- [DIRECTIONS]: Output the first line of the listing and each line after it, up to and including the line that contains "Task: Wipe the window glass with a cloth", exactly as written, minus the pictures.

- [INFORMATION PROVIDED]:

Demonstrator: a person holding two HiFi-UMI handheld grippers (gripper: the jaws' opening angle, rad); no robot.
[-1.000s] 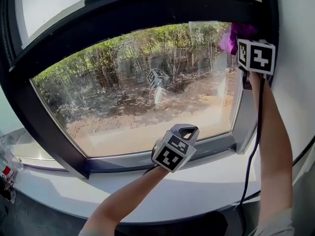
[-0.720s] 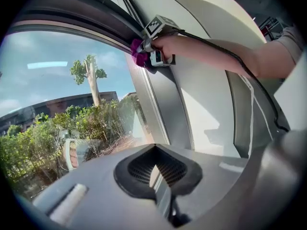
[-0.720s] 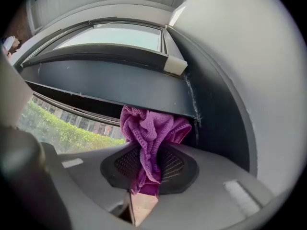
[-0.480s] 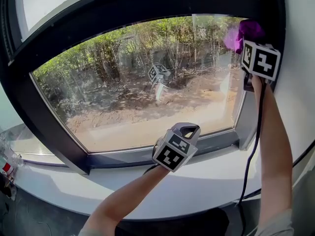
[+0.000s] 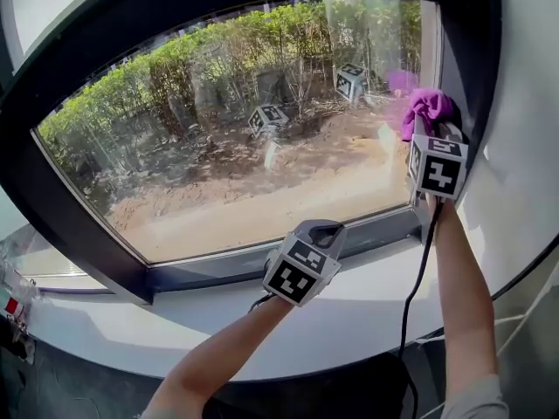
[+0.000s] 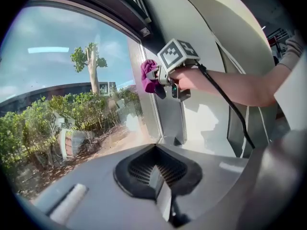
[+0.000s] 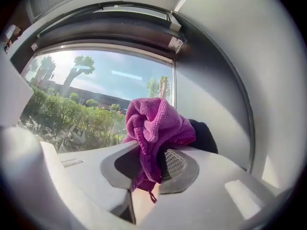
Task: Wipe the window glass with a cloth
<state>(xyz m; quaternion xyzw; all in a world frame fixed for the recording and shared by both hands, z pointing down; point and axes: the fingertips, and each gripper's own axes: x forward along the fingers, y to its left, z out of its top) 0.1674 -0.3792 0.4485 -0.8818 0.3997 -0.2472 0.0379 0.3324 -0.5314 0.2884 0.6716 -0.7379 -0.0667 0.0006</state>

- [TASK RESULT]:
Demonstrator: a person holding two HiFi-UMI handheld grippers (gripper: the jaws' opening angle, rad); no robot.
[-1.000s] 
[-0.720s] 
[-0.720s] 
[-0.480s] 
[+0.000s] 
[+0.000s] 
[+0.000s] 
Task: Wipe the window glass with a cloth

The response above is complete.